Additional clinical experience is clearly needed to further define safety and efficacy. At present, there are two active FDA-approved clinical studies evaluating STAR for the treatment of drug and catheter ablation refractory VT [21, 22]. In these pilot studies, patients with VT and structural heart disease and who have failed antiarrhythmic drug therapy and high-quality VT ablation are being enrolled for rescue therapy. The results of these studies will be eagerly anticipated. The clinical range of dosing energy relating to both efficacy and toxicity can likely benefit from further refinement. Applicability of treatment across all available delivery platforms is also yet to be defined. An additional technology that may prove useful as an adjunct to STAR is so-called body surface mapping, where intracardiac electrical activation can be mapped in reasonably accurate detail using an external array of skin-contact electrodes [13]. Potentially, this technology would allow for noninvasive mapping of arrhythmia substrate both pre- and post- treatment, which would help to further define and localize ablation targets, and to help better define efficacy. Further evaluation of this technology and its application to STAR is indicated.

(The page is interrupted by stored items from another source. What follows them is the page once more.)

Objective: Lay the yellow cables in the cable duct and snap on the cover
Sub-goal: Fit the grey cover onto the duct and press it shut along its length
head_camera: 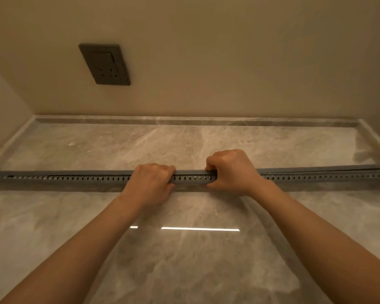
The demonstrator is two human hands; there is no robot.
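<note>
A long grey slotted cable duct [75, 179] lies across the marble counter from left edge to right edge. Its grey cover [190, 171] sits along the top; on the right stretch [316, 168] a thin gap shows between cover and duct. My left hand [150, 183] grips the duct near the middle, fingers curled over the cover. My right hand [230, 172] grips it just to the right, fingers over the top and thumb under the front. Glints of yellow show through a few slots between the hands; the cables are otherwise hidden.
The marble counter [184, 249] has a raised rim at the back and both sides. A dark wall socket plate [105, 64] is on the beige wall above left. Both forearms reach in from the bottom of the view.
</note>
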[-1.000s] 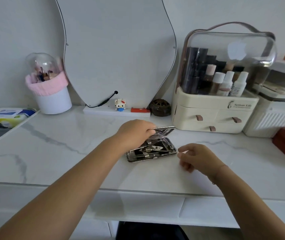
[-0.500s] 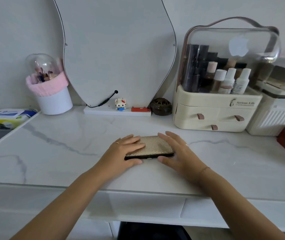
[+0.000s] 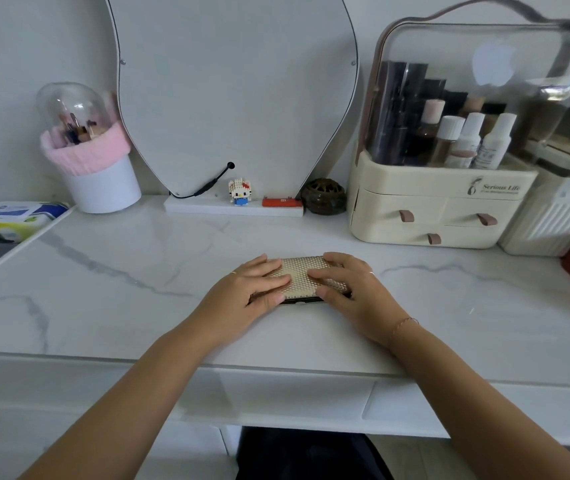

In addition to treatment of cardiac arrhythmia substrates, stereotactic ablation can potentially be applied to therapy for other cardiac and non-cardiac targets. Septal ablation for treatment of LV outflow obstruction associated with hypertrophic cardiomyopathy, denervation of autonomic cardiac input for incessant VT, long QT syndromes, or catecholaminergic polymorphic ventricular tachycardia (CPVT) may be useful. Stellate ganglionic plexus ablation or renal autonomic denervation for hypertension may also be potential targets with this therapy.

Conclusions

Stereotactic ablative radiotherapy is a well-established treatment paradigm that holds the promise to be a safe and effective therapy for cardiac arrhythmias in a completely noninvasive manner. Given the early stage of evaluation of this technology, more investigation and clinical experience are needed. Current preclinical and clinical experiences have suggested early efficacy and safety; however, additional clinical data under properly designed clinical trials are needed.